Nolan is having a little tougher time with the new baby. Nolan has been the soft, quiet, timid brother 9at eat compared to James). Nolan is used to spending most of his day on heather's lap. He has gotten a bit jealous since Levi has stolen the best seat in the house. Nolan has avoided Heather some and only tries to sit with her when Levi is already on her lap. I am having more father/son time with my first two. I am sure things will be back to normal soon (Of course normal for my household is insanity).

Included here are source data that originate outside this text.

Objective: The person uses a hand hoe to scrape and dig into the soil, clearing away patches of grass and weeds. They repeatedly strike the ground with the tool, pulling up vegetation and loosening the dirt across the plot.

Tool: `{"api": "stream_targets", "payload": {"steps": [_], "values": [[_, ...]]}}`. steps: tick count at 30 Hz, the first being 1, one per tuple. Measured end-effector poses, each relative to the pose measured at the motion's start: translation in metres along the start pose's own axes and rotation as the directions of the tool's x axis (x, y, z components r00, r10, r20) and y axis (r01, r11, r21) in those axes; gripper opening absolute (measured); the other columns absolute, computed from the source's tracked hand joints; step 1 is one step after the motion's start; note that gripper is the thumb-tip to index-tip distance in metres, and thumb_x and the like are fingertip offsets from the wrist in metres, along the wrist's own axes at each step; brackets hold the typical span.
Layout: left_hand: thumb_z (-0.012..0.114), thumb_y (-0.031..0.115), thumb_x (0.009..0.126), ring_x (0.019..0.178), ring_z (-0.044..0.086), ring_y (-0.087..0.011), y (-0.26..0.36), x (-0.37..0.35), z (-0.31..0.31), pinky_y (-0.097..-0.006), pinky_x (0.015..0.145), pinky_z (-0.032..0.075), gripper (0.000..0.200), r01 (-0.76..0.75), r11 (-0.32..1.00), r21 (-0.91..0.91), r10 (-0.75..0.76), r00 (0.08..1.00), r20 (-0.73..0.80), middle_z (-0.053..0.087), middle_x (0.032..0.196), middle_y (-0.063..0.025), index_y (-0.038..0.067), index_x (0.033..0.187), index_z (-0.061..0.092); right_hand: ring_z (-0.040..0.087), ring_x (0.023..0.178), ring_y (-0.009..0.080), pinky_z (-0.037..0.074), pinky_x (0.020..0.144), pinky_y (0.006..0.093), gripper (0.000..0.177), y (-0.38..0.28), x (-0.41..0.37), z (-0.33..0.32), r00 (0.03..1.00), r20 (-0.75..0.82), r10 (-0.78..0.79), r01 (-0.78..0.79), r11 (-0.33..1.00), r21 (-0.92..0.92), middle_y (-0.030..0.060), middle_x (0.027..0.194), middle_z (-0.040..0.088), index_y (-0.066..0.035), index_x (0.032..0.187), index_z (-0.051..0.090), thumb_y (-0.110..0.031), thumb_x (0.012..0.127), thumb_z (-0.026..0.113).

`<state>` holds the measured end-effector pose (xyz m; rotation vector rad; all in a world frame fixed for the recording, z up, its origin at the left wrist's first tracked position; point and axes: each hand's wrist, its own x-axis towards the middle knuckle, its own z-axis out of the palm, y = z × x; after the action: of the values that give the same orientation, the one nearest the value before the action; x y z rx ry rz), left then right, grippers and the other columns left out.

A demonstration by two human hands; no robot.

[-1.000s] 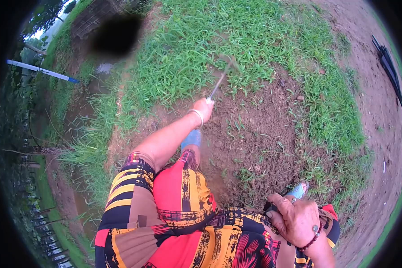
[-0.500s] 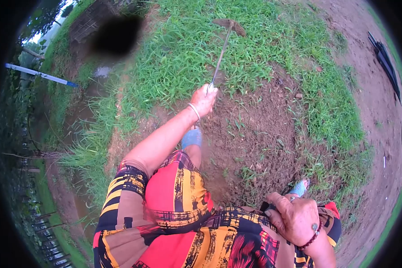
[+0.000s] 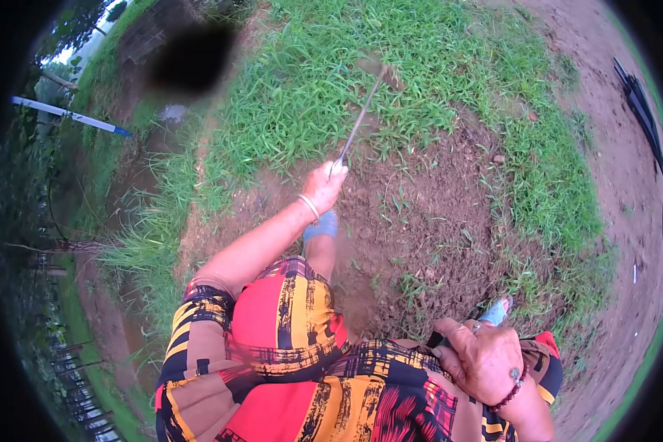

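Note:
My left hand [image 3: 324, 186], with a pale bangle at the wrist, is closed round the handle of a hoe [image 3: 359, 121]. The hoe's blurred head is at the far end of the thin shaft, over the green grass [image 3: 295, 96]. Loosened brown soil [image 3: 427, 214] lies between my feet. My right hand [image 3: 486, 361], wearing a ring and a beaded bracelet, rests by my right knee on the patterned clothing [image 3: 302, 309]. Its fingers curl round something dark that I cannot make out.
A white and blue pole [image 3: 70, 115] juts in at the left, above a muddy ditch [image 3: 129, 177]. Dark long objects [image 3: 641, 114] lie on bare ground at the right. My feet in blue footwear [image 3: 321, 224] are on the soil.
My left hand has moved back toward my body and slightly left, drawing the hoe head a little nearer over the grass. My right hand has hardly moved.

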<state>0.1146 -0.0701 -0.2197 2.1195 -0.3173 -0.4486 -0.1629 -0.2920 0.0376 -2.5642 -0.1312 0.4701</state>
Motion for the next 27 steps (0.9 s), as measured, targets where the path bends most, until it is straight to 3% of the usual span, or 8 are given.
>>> {"api": "stream_targets", "payload": {"steps": [2, 4, 6, 8, 13, 21, 23, 27], "values": [[0.052, 0.029, 0.086, 0.056, 0.046, -0.0189, 0.031, 0.023, 0.000, -0.0307, 0.049, 0.036, 0.024, 0.095, 0.994, -0.057, -0.098, 0.994, -0.044, 0.049, 0.064, -0.0057, 0.006, 0.082, 0.048, 0.056, 0.053, 0.0238, 0.038, 0.052, 0.0396, 0.031, 0.000, 0.004, -0.004, 1.000, -0.004, 0.004, -0.004, 1.000, -0.002, 0.0058, 0.062, 0.055, -0.010, 0.101, 0.055, -0.027, 0.076, 0.060], [0.051, 0.032, 0.085, 0.073, 0.059, -0.0331, 0.021, 0.036, 0.005, -0.0403, 0.065, 0.045, 0.029, 0.105, 0.989, 0.100, -0.096, 0.992, -0.085, 0.060, 0.076, -0.0175, 0.003, 0.087, 0.054, 0.055, 0.056, 0.0295, 0.043, 0.049, 0.0394, 0.029, -0.002, 0.008, -0.008, 0.999, -0.013, 0.034, -0.033, 0.999, 0.025, 0.0104, 0.062, 0.053, -0.008, 0.097, 0.055, -0.017, 0.071, 0.064], [0.050, 0.034, 0.085, 0.083, 0.058, -0.0380, 0.002, 0.031, 0.003, -0.0431, 0.072, 0.045, 0.034, 0.056, 0.852, 0.521, -0.068, 0.998, 0.004, 0.060, 0.085, -0.0221, 0.001, 0.092, 0.054, 0.055, 0.056, 0.0295, 0.043, 0.049, 0.0394, 0.029, -0.001, 0.010, -0.009, 1.000, -0.011, 0.024, -0.024, 0.999, 0.024, 0.0103, 0.062, 0.053, -0.008, 0.098, 0.055, -0.018, 0.071, 0.064], [0.051, 0.034, 0.085, 0.083, 0.058, -0.0372, -0.037, 0.000, -0.005, -0.0403, 0.076, 0.045, 0.036, 0.158, 0.778, 0.608, -0.249, 0.966, 0.067, 0.061, 0.084, -0.0225, 0.000, 0.094, 0.055, 0.055, 0.055, 0.0295, 0.043, 0.049, 0.0394, 0.030, 0.003, 0.010, -0.010, 1.000, -0.010, 0.007, -0.007, 1.000, 0.021, 0.0102, 0.061, 0.052, -0.008, 0.098, 0.055, -0.018, 0.071, 0.064], [0.051, 0.035, 0.085, 0.075, 0.059, -0.0343, -0.031, -0.004, -0.008, -0.0408, 0.070, 0.045, 0.034, 0.134, 0.869, 0.476, -0.186, 0.980, 0.064, 0.061, 0.076, -0.0194, 0.001, 0.085, 0.056, 0.057, 0.054, 0.0242, 0.043, 0.052, 0.0377, 0.031, 0.008, 0.005, -0.010, 0.999, 0.031, -0.012, 0.013, 1.000, -0.023, 0.0065, 0.064, 0.055, -0.009, 0.103, 0.055, -0.025, 0.077, 0.060], [0.051, 0.035, 0.085, 0.064, 0.058, -0.0336, 0.014, 0.057, 0.001, -0.0408, 0.061, 0.046, 0.032, 0.006, 0.994, 0.106, 0.015, 0.980, -0.197, 0.060, 0.067, -0.0158, 0.004, 0.081, 0.055, 0.057, 0.054, 0.0241, 0.043, 0.046, 0.0373, 0.031, 0.011, 0.005, -0.010, 0.999, -0.004, -0.031, 0.031, 0.999, -0.021, 0.0068, 0.064, 0.054, -0.009, 0.103, 0.055, -0.024, 0.075, 0.061], [0.050, 0.035, 0.084, 0.080, 0.058, -0.0384, -0.001, 0.031, -0.008, -0.0431, 0.071, 0.045, 0.036, 0.057, 0.852, 0.521, -0.086, 0.996, 0.032, 0.060, 0.081, -0.0235, -0.001, 0.084, 0.056, 0.057, 0.055, 0.0241, 0.043, 0.047, 0.0375, 0.032, 0.009, 0.004, -0.012, 1.000, -0.003, -0.027, 0.027, 0.999, -0.023, 0.0068, 0.064, 0.054, -0.009, 0.103, 0.055, -0.024, 0.076, 0.061], [0.049, 0.034, 0.084, 0.081, 0.059, -0.0386, -0.034, -0.008, 0.000, -0.0436, 0.072, 0.046, 0.038, 0.109, 0.854, 0.508, -0.217, 0.963, 0.158, 0.060, 0.082, -0.0250, -0.003, 0.084, 0.056, 0.057, 0.054, 0.0244, 0.043, 0.051, 0.0375, 0.031, 0.011, 0.003, -0.013, 1.000, -0.012, 0.011, -0.011, 1.000, -0.017, 0.0069, 0.064, 0.054, -0.009, 0.103, 0.055, -0.024, 0.076, 0.061]]}}
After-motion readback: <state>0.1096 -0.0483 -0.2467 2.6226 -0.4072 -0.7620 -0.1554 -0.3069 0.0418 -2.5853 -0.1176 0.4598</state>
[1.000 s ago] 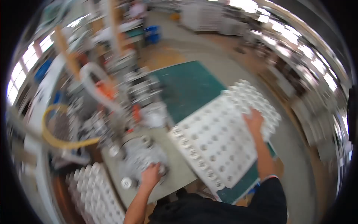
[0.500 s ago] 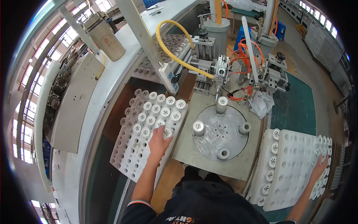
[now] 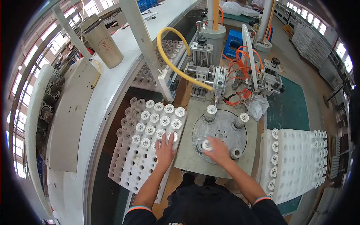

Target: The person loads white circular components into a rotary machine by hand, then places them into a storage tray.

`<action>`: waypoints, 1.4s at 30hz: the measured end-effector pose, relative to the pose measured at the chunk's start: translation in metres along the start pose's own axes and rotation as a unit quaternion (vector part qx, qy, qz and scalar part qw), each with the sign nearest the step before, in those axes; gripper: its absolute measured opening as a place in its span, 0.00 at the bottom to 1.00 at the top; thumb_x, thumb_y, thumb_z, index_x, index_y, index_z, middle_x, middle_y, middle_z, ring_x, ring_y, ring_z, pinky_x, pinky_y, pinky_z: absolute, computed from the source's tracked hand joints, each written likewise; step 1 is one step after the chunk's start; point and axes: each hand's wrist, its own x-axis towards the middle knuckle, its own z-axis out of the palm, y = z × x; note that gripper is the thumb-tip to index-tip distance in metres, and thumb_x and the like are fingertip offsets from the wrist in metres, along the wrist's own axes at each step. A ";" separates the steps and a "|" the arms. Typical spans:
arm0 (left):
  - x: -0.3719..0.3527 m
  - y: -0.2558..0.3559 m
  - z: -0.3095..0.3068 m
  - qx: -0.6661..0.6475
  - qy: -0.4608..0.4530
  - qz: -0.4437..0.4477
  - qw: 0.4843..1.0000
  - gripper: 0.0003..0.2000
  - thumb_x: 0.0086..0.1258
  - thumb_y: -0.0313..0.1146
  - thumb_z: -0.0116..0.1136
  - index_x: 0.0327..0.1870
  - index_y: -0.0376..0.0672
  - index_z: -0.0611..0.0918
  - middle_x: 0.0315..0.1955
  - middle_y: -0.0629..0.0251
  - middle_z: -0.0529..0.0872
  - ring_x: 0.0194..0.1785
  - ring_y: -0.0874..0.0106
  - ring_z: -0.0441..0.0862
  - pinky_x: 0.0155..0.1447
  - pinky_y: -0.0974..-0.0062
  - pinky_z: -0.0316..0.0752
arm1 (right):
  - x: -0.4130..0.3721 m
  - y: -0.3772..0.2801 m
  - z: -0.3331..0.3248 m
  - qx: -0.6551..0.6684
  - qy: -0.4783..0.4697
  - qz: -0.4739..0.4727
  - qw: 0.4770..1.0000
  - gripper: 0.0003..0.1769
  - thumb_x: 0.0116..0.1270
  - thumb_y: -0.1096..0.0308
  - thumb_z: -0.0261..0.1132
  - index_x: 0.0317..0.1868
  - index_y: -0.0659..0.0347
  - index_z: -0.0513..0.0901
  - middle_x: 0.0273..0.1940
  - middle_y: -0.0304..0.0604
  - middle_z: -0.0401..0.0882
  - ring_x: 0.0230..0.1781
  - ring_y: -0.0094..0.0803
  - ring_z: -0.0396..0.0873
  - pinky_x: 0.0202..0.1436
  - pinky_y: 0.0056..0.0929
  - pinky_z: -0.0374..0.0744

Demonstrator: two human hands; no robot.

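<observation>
My left hand [image 3: 165,152] lies over the white perforated tray [image 3: 129,165] on the left, fingers stretched and slightly spread. Its fingertips touch or hover among the round white parts [image 3: 164,120] standing in the tray's holes. At the near left of the round metal turntable [image 3: 221,129], my right hand [image 3: 218,150] pinches a round white part [image 3: 206,145], its fingers closed around the rim. The holder beneath is mostly hidden. Two other holders carry white-topped parts, one at the back [image 3: 211,110] and one at the right [image 3: 244,117]. The front holder [image 3: 236,153] has an open top.
Behind the turntable stands a metal fixture [image 3: 204,73] with a yellow hose [image 3: 159,41] and orange tubes. A white cloth [image 3: 257,107] hangs beside it. On the right, a perforated white board [image 3: 292,161] holds parts along its far side. A blue stool [image 3: 233,43] stands behind.
My right hand has moved from the right-hand board to the turntable and now grips a part there. The turntable has turned clockwise. My left hand stays at the left tray, fingers more extended.
</observation>
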 end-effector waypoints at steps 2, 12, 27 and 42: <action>-0.004 0.005 -0.013 0.001 -0.010 0.000 1.000 0.46 0.46 0.35 0.73 0.70 0.50 0.60 0.65 0.50 0.62 0.65 0.59 0.67 0.68 0.53 0.54 | 0.007 0.004 0.030 -0.047 -0.020 -0.007 0.999 0.35 0.52 0.53 0.71 0.60 0.55 0.71 0.46 0.47 0.75 0.48 0.46 0.74 0.49 0.43 0.72; -0.046 0.005 -0.045 -0.192 0.085 -0.053 0.976 0.32 0.54 0.30 0.66 0.64 0.44 0.71 0.62 0.50 0.66 0.59 0.54 0.69 0.65 0.55 0.58 | -0.024 0.057 -0.035 -0.173 0.050 0.074 0.981 0.29 0.60 0.57 0.64 0.61 0.53 0.72 0.38 0.46 0.79 0.44 0.41 0.76 0.43 0.44 0.71; 0.015 0.172 -0.020 -0.328 -0.227 0.125 0.908 0.11 0.69 0.35 0.57 0.46 0.38 0.81 0.30 0.62 0.81 0.30 0.67 0.78 0.39 0.70 0.75 | -0.101 0.083 -0.150 -0.077 0.215 0.050 0.972 0.31 0.56 0.55 0.67 0.61 0.49 0.73 0.55 0.45 0.74 0.57 0.41 0.71 0.61 0.43 0.65; 0.044 0.291 0.034 -0.110 -0.247 0.272 0.924 0.19 0.53 0.36 0.64 0.47 0.48 0.78 0.45 0.63 0.80 0.50 0.57 0.78 0.48 0.61 0.77 | -0.209 0.338 -0.374 -0.407 0.286 0.319 0.806 0.27 0.65 0.53 0.61 0.61 0.58 0.72 0.49 0.46 0.75 0.51 0.43 0.72 0.50 0.45 0.70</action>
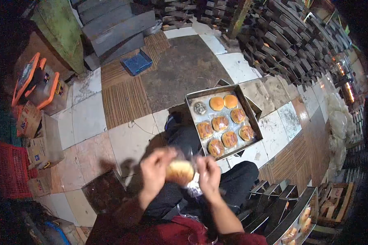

Yesterday Levi (4 days old) was crying while we were eating dinner. Heather only had a couple of bites of dinner left but I had to almost tie her down to the table to get here to finish before taking care of Levi. I had finished eating so I put Levi in my lap and tried to sooth him until Heather was done. James found Levi loud and aggravating and had had enough of his crying. James walked up to me and pulled his shirt up and pointed to his chest. "Dad, if you want him to stop crying let him bite momma right here."

Friday, July 11, 2008

Welcome Levi Jackson Phillips










July 11th 10:25 am
6 Lbs 15 oz
19 3/4 inches long

He is doing great
Heather is doing great

I will post a bunch of pics later

Wednesday, July 9, 2008

Baa Baa Baa Baa Baa Baa Baa, What!


We were having lunch at Loco's a week ago with about 20 students. My son Nolan was sitting beside me. He did something with accidental but perfect timing. He was staring forward just blabbering on and making noises. Baa, Baa, Baa, Baa, Baa. I began looking at Nolan with a look on my face that simply said, "What is wrong with you". Nolan kept blabbing on, "Baa Baa Baa Baa", and then looked up and noticed I was looking at him. With perfect timing and without missing a beat he immediately stop blabbing and said, "what".